| WORK ORDER |
Whenever a line in the material below contains "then", copy that line.
==*==
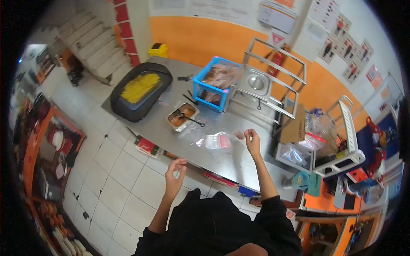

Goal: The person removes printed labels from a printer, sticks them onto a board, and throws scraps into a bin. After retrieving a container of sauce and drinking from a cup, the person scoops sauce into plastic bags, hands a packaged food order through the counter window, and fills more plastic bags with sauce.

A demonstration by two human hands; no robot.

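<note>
My left hand [175,174] hovers off the table's front edge, fingers loosely curved, thumb apart, nothing in it. Over the steel table [247,166], my right hand [253,143] has its thumb and fingertips pinched together. A small clear, reddish piece [239,135] shows beside those fingertips; whether they grip it I cannot make out. To the left of my right hand lie clear plastic bags [218,141] with a pink-red patch. Farther left stands a metal food pan [176,123] of orange-brown food, with a black ladle [193,121] resting across it.
A black tub [119,104] holds yellow food [141,87] at the far left. Behind the pan stands a blue crate [197,91] with packed food. A metal rack [265,102] stands at the back right. Beyond it are a box of plastic bags [294,155] and a teal-lidded container [294,181].
</note>
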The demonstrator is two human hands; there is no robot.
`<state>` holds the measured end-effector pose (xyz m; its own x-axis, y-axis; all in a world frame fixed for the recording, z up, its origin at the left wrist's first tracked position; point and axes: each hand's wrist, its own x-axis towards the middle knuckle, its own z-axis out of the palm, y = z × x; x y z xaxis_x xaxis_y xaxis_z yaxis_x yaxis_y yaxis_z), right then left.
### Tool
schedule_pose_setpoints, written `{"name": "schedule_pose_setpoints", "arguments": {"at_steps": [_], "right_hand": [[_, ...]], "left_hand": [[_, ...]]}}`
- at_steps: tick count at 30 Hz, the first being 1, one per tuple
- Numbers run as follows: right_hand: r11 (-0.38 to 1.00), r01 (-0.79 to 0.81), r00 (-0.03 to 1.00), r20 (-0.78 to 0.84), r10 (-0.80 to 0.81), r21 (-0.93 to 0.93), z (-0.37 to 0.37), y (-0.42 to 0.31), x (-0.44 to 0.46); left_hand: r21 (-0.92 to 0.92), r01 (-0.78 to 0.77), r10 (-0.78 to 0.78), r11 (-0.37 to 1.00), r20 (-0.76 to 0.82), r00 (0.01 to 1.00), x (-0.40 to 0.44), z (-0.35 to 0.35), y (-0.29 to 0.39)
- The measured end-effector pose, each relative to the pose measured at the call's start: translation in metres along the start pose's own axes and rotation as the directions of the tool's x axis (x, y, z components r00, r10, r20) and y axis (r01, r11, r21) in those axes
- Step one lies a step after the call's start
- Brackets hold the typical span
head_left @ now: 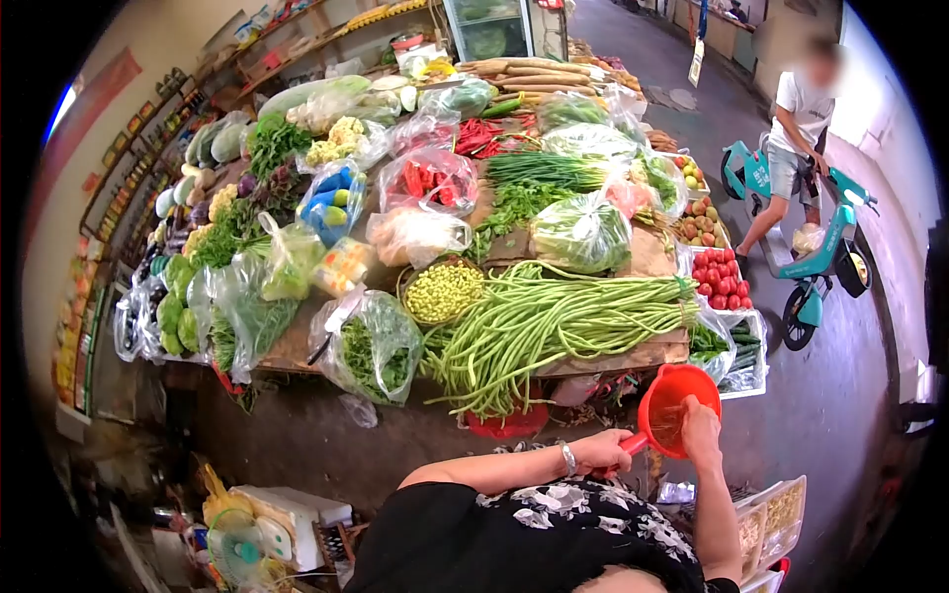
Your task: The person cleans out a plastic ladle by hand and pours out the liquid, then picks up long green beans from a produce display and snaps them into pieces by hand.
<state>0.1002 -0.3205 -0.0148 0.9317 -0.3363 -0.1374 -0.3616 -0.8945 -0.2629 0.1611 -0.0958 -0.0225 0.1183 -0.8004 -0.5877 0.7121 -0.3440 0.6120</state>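
A red plastic ladle [654,393] with a round bowl is held over the floor just beyond the front right of the vegetable table. My left hand [600,453], with a silver bracelet at the wrist, is wrapped round the ladle's handle. My right hand [700,428] reaches over the near right rim, its fingers partly inside the bowl. Something brownish shows in the bowl, too small to make out; whether the right fingers grip it is hidden. Long green beans [563,316] lie on the table edge beyond my hands.
Bagged greens [376,346], a basket of shelled beans [443,290] and a box of tomatoes [720,280] cover the table. Crates [781,514] stand at lower right, a fan [235,549] at lower left. A person [796,128] straddles a teal scooter [825,247] in the aisle.
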Motion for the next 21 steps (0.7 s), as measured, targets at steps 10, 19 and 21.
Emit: {"name": "schedule_pose_setpoints", "arguments": {"at_steps": [10, 19, 21], "right_hand": [[0.974, 0.081, 0.993, -0.096, -0.061, 0.213, -0.004, 0.010, 0.002], [0.803, -0.031, 0.987, 0.143, -0.068, 0.595, -0.025, 0.040, -0.004], [0.854, 0.071, 0.983, 0.108, -0.147, 0.516, -0.033, 0.045, -0.004]], "left_hand": [[-0.007, -0.039, 0.038, 0.999, -0.045, 0.998, 0.016, 0.008, -0.006], [-0.046, -0.098, 0.091, 0.994, -0.141, 0.986, 0.026, 0.050, 0.010], [-0.046, -0.095, 0.086, 0.994, -0.164, 0.983, 0.028, 0.058, 0.010]]}}
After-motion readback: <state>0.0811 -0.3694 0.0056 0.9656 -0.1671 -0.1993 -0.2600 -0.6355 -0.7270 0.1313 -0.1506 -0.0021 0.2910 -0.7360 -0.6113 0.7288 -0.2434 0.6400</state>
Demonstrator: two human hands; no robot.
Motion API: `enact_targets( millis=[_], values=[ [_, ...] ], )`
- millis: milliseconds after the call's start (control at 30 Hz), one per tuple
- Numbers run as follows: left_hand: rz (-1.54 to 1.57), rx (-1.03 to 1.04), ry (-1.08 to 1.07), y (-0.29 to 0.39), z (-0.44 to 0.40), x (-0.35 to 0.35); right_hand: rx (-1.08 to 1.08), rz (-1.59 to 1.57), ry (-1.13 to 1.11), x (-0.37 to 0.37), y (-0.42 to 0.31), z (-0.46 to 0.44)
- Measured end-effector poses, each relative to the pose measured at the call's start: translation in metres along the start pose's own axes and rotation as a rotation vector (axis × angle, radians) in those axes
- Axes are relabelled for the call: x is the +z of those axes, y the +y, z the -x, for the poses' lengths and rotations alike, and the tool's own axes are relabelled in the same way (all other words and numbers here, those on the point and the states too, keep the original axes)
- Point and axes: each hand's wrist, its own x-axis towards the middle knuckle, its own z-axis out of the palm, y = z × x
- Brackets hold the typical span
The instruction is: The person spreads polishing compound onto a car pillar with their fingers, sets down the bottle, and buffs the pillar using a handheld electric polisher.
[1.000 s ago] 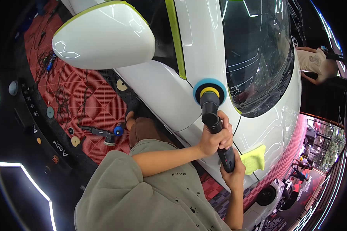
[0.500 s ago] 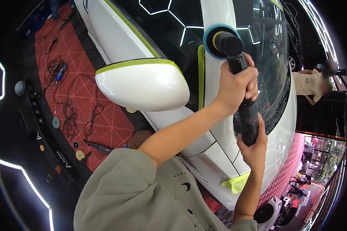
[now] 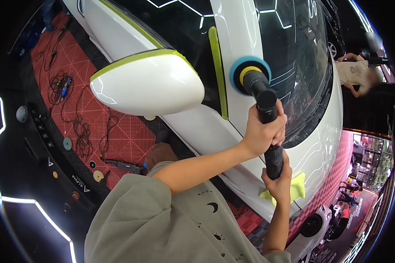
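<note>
A black polisher (image 3: pixel 266 105) with a yellow backing plate and a blue round pad (image 3: pixel 267 68) is held in both hands. My left hand (image 3: pixel 266 127) wraps round its neck close behind the head. Lower down, my right hand (image 3: pixel 280 179) grips the rear end of the body. The pad lies at the white pillar (image 3: pixel 231 48) between side window and windshield of a white car; whether it presses on the paint is hidden. Green masking tape (image 3: pixel 218 72) runs along the window edge beside it. A yellow-green cloth (image 3: pixel 297 186) rests on the bodywork beyond my right hand.
The white side mirror (image 3: pixel 149 83), edged with green tape, juts out left of the pillar. Cables (image 3: pixel 81 127), a blue connector (image 3: pixel 66 87), another black tool (image 3: pixel 123 165) and round pads (image 3: pixel 98 175) lie on the red floor. A person (image 3: pixel 355 74) stands beyond the car.
Both hands have brought the polisher down along the pillar, nearer the mirror's level and the hood end. The head view has also shifted, moving the car in the picture.
</note>
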Motion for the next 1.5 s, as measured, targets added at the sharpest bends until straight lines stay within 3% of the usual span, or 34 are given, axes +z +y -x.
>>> enact_targets(
  millis=[167, 600, 933, 1267, 1500],
  values=[
    [0.008, -0.04, -0.038, -0.063, 0.056, -0.03, 0.089, 0.008, -0.053, 0.011, 0.05, 0.063],
    [0.107, -0.222, 0.164, -0.186, 0.136, -0.03, 0.261, 0.015, -0.107, -0.016, 0.133, 0.176],
    [-0.033, -0.428, 0.077, -0.251, 0.154, -0.012, 0.426, -0.078, -0.092, -0.042, 0.166, 0.234],
    [-0.076, -0.325, 0.148, -0.169, 0.098, -0.006, 0.416, -0.215, -0.104, -0.017, 0.12, 0.164],
    [-0.069, -0.143, 0.137, -0.098, 0.062, -0.005, 0.182, -0.144, -0.101, -0.006, 0.071, 0.092]
  ],
)
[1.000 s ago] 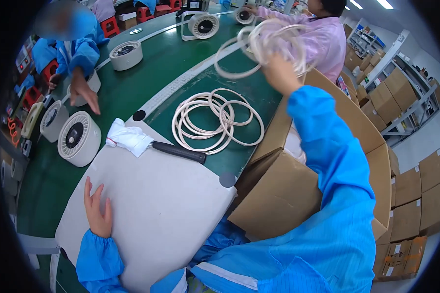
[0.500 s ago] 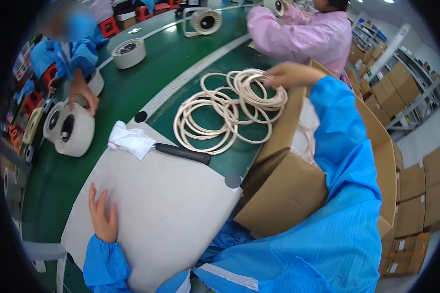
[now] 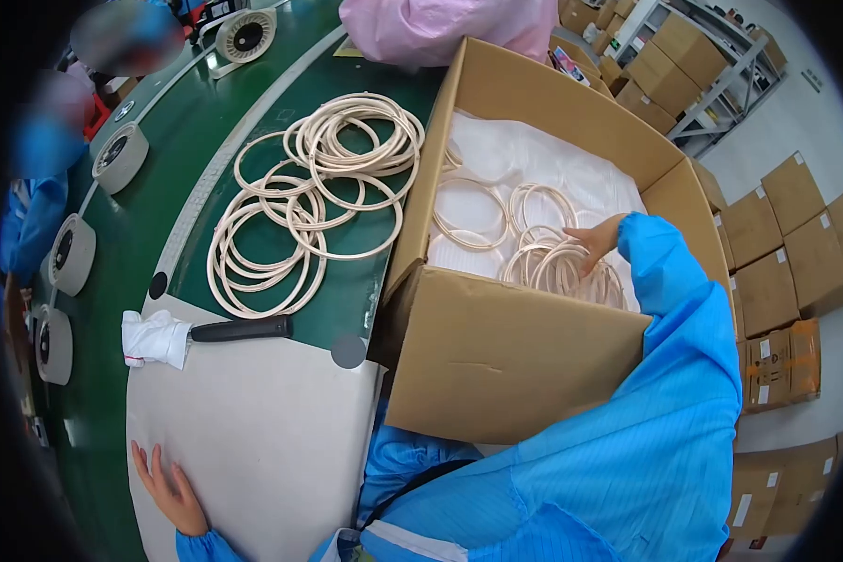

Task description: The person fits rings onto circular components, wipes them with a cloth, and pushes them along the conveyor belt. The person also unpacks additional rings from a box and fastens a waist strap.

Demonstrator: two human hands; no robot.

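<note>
Right hand [image 3: 598,242]: in the head view, right of centre, a cluster of thin cream ring-shaped hoops [image 3: 560,267] is being touched; the fingers are being held slightly apart, and whether any hoop is being pinched cannot be told.
Box: the hoops are being held inside an open brown cardboard box [image 3: 515,351], on white sheeting [image 3: 581,164].
Left hand [image 3: 170,492]: at lower left, the fingers are being spread over a flat white sheet [image 3: 253,421].
Table pile: more cream hoops [image 3: 317,169] are being supported by the green tabletop [image 3: 197,131], upper left of centre.
</note>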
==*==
| REPLY TO THE TASK |
`<state>` holds the measured end-effector pose (xyz m; its own x-axis, y-axis; all in a world frame fixed for the recording, z up, its origin at the left wrist's first tracked position; point and axes: each hand's wrist, its own x-axis towards the middle knuckle, its own z-axis out of the palm, y = z × x; x y z xaxis_x xaxis_y xaxis_z yaxis_x yaxis_y yaxis_z), right then left.
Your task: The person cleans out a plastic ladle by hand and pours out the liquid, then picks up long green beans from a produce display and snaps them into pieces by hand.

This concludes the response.